Previous studies showed that moderate hypotension used to control bleeding during extensive endoscopic skull base procedures may cause a decrease in blood flow velocity (BFV) in the middle cerebral artery (MCA). We assessed possible metabolic consequences of reduction of arterial pressure applied in endoscopic skull base operations.


The serum concentrations of neuron specific enolase (NSE) and S-100 protein were measured in 15 patients operated on with reduced hemodynamic parameters (hypotensive group) and in 10 individuals operated on under normotensive conditions (normotensive group). Concentrations of NSE and S-100 were assessed preoperatively, as well as 24 h and 48 h postsurgery. Blood flow velocity in the MCA was evaluated with transcranial color Doppler sonography.


An increase in NSE concentration was demonstrated in 5 out of 6 patients from the hypotensive group in whom BFV in the MCA dropped below normal reference range during surgery.
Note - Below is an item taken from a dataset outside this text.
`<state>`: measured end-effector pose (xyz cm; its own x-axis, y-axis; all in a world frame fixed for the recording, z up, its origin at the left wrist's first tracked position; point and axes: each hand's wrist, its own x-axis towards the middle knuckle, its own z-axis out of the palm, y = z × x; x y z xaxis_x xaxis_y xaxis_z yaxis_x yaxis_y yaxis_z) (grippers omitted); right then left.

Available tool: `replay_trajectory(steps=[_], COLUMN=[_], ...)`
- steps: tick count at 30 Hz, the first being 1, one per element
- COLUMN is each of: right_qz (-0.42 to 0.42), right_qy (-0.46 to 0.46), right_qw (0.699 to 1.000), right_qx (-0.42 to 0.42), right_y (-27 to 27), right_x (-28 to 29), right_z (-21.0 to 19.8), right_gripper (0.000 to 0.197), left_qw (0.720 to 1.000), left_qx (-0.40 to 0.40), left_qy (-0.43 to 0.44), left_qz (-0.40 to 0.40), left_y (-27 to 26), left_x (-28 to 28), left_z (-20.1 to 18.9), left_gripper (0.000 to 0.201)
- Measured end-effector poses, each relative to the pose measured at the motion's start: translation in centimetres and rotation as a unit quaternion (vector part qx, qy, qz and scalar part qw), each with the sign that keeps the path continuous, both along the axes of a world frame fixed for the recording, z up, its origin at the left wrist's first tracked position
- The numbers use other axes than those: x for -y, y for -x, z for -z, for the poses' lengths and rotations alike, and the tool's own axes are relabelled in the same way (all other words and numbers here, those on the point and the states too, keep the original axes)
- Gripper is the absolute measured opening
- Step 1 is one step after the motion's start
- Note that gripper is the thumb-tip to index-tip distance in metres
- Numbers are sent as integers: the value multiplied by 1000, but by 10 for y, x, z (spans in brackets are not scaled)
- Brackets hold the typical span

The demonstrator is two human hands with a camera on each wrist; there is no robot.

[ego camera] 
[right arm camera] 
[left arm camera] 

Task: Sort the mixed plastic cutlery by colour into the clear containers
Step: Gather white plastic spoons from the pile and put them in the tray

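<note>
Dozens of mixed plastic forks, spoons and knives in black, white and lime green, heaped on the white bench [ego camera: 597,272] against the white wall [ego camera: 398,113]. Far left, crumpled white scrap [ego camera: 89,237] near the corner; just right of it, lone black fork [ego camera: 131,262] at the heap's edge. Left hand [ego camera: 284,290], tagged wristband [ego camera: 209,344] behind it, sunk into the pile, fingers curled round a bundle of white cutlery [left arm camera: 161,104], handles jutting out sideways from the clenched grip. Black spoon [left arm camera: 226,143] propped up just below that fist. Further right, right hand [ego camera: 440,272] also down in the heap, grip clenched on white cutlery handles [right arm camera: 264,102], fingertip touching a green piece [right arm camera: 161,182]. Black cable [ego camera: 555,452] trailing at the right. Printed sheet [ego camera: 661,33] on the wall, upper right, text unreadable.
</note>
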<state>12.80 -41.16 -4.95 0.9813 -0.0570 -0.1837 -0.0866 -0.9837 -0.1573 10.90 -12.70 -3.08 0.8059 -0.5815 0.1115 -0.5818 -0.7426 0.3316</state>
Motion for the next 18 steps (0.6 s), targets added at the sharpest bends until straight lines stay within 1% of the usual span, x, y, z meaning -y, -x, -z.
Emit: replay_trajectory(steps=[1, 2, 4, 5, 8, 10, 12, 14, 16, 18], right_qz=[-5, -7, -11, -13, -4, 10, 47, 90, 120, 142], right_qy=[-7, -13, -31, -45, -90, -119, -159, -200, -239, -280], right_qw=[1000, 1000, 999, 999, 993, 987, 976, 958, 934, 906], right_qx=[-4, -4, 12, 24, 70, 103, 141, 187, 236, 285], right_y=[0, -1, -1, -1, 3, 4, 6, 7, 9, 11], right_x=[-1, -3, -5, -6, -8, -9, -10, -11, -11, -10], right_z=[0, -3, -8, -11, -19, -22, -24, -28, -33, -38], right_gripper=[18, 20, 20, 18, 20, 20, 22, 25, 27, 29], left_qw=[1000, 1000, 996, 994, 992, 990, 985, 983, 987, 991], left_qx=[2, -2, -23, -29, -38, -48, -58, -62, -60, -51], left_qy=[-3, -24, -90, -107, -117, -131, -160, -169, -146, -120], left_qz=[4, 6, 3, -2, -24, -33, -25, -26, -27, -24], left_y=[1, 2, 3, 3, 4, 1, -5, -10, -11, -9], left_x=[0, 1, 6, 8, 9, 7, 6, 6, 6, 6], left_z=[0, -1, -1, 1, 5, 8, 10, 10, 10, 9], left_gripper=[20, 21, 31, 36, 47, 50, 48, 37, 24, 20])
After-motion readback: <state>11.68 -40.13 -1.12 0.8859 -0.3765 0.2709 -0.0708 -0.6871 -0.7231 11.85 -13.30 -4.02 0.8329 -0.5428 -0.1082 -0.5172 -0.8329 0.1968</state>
An association between both phenomena was confirmed on statistical analysis. Neither the rise of S-100 concentration nor postoperative neurological deficits were detected in any of the studied individuals.


Controlled hypotension during skull base procedures can result in postoperative increase in NSE serum concentration, a phenomenon suggestive for a degree of brain ischemia. Noticeably, the rise of NSE level occurs in subjects in whom BFV in the MCA decreased below normal reference limit during the surgery. Although neither S-100 protein level increase nor neurological deficits were detected postoperatively, further studies of the safety of hypotension applied during endoscopic skull base operations are warranted.